[Opening Supplied information section]
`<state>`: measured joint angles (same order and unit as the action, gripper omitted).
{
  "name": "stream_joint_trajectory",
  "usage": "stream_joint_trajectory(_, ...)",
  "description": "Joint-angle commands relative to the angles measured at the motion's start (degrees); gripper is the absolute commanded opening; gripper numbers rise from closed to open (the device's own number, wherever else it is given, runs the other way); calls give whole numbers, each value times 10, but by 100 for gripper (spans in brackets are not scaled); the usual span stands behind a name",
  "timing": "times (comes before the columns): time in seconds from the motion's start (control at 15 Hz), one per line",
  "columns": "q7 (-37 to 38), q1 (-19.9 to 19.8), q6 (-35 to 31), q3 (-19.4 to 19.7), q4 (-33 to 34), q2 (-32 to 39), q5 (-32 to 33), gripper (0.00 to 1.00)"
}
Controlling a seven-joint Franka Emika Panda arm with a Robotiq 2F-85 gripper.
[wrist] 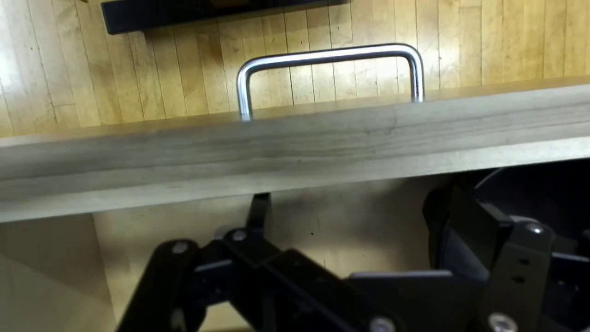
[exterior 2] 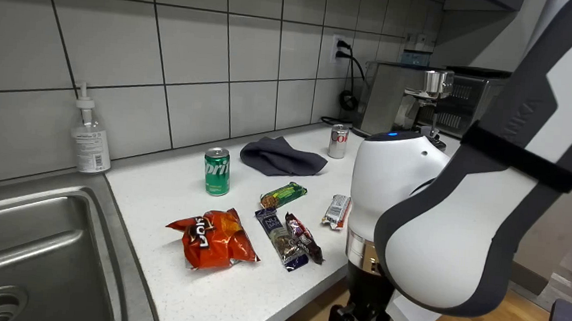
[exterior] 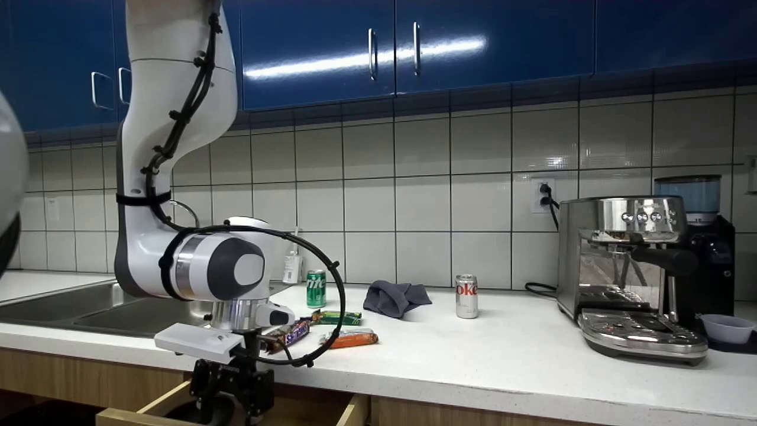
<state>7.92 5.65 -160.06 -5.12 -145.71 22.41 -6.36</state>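
Note:
In an exterior view my gripper (exterior: pixel 232 408) points down into a pulled-out wooden drawer (exterior: pixel 356 409) under the counter. The wrist view shows the gripper (wrist: pixel 352 205) open, with bare drawer floor between its fingers. Its left fingertip (wrist: pixel 261 201) comes close to the inside of the drawer front (wrist: pixel 295 159); whether they touch I cannot tell. A dark round bowl-like container (wrist: pixel 539 198) lies in the drawer beside the right finger, partly covered by it. On the drawer's outer face is a metal bar handle (wrist: pixel 329 56).
On the counter (exterior: pixel 502 355) stand a green Sprite can (exterior 2: pixel 217 171), a Diet Coke can (exterior 2: pixel 338 141) and a dark cloth (exterior 2: pixel 281 157). Several snack bars (exterior 2: pixel 283 195) lie near a red chip bag (exterior 2: pixel 220 239). A sink (exterior 2: pixel 33 243) and an espresso machine (exterior: pixel 627 272) flank them.

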Motion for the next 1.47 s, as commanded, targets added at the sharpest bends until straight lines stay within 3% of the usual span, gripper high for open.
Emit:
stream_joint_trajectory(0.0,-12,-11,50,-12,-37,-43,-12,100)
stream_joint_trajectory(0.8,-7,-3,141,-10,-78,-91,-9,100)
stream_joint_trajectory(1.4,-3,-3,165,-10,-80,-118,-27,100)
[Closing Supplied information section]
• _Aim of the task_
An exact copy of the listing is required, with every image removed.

• _Written solution_
`<state>`: measured joint angles (same order and unit as the action, gripper omitted).
{
  "name": "stream_joint_trajectory",
  "usage": "stream_joint_trajectory(_, ...)",
  "description": "Joint-angle commands relative to the angles measured at the motion's start (degrees); gripper is the absolute commanded opening; gripper numbers rise from closed to open (the device's own number, wherever else it is given, runs the other way); calls give whole numbers, each value times 10, but by 100 for gripper (spans in brackets are not scaled); the usual span stands behind a name",
  "timing": "times (comes before the columns): time in seconds from the motion's start (control at 15 Hz), one per line",
  "columns": "q7 (-37 to 38), q1 (-19.9 to 19.8), q6 (-35 to 31), q3 (-19.4 to 19.7), q4 (-33 to 34), q2 (-32 to 39), q5 (-32 to 33), gripper (0.00 to 1.00)"
}
Controlling a seven-joint Franka Emika Panda arm with a Robotiq 2F-85 gripper.
[wrist] 
[exterior 2] 
[exterior] 
<state>7.92 5.65 -160.06 -5.12 -145.71 22.41 -6.36</state>
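Note:
In an exterior view my gripper (exterior: pixel 232 408) points down into a pulled-out wooden drawer (exterior: pixel 356 409) under the counter. The wrist view shows the gripper (wrist: pixel 352 205) open, with bare drawer floor between its fingers. Its left fingertip (wrist: pixel 261 201) comes close to the inside of the drawer front (wrist: pixel 295 159); whether they touch I cannot tell. A dark round bowl-like container (wrist: pixel 539 198) lies in the drawer beside the right finger, partly covered by it. On the drawer's outer face is a metal bar handle (wrist: pixel 329 56).
On the counter (exterior: pixel 502 355) stand a green Sprite can (exterior 2: pixel 217 171), a Diet Coke can (exterior 2: pixel 338 141) and a dark cloth (exterior 2: pixel 281 157). Several snack bars (exterior 2: pixel 283 195) lie near a red chip bag (exterior 2: pixel 220 239). A sink (exterior 2: pixel 33 243) and an espresso machine (exterior: pixel 627 272) flank them.
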
Motion for the next 1.47 s, as commanded, targets added at the sharpest bends until straight lines stay within 3% of the usual span, gripper high for open.
Emit:
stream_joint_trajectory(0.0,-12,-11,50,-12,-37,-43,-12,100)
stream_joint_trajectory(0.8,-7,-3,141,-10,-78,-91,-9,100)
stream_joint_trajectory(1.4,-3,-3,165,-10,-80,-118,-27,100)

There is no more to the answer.